I gave 5 presentations at Gordon Research Conferences starting in 1967 at the Coatings conference. Here I met
Harry Burrell who gave a talk on hiding without pigment (using light scattering from microvoids), but he had
dropped further solubility parameter work by that time. There was also a talk by Crowley, Teague, and Lowe
from Tennessee Eastman describing their three dimensional approach to polymer solubility which had appeared
the year before. They used the Hildebrand parameter, the dipole moment, and an experimental (empirical)

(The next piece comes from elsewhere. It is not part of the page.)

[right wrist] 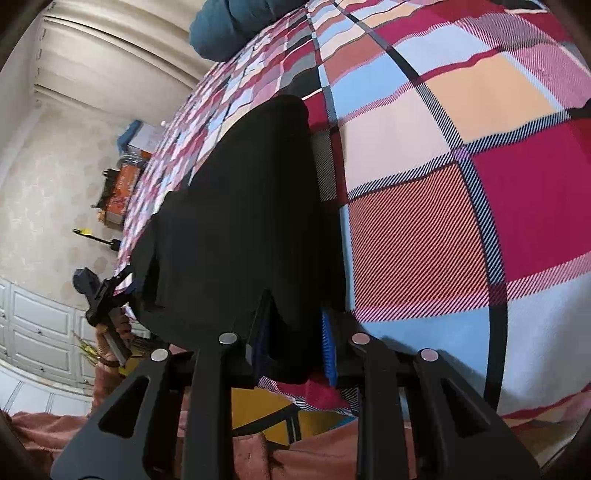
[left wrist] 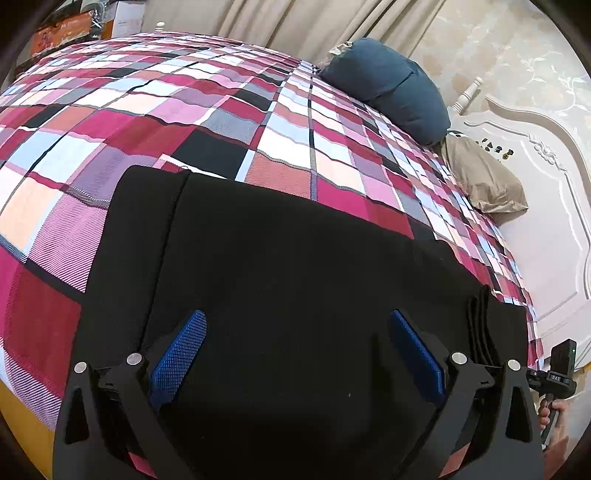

hydrogen bonding parameter that I think was found from mixing solvents to precipitate polymers, much like
Kauri Gum is precipitated from n-butanol solution to find the KB values. These were not generally used and are
hardly mentioned in the Barton handbooks, but the thinking was in the right direction. I was admittedly a little
disturbed as to where they had gotten their idea, having sent a manuscript to the Journal of Paint Technology
earlier, presumably early in 1966. I withdrew the manuscript for some reason, perhaps for reasons of
knowledge gained in the meantime. I had a feeling the Eastman people had gotten access to this report, but was
assured by Crowley that they had not been aware of it. It was at this Gordon Conference that PPG became
aware of my work, thus leading to employment.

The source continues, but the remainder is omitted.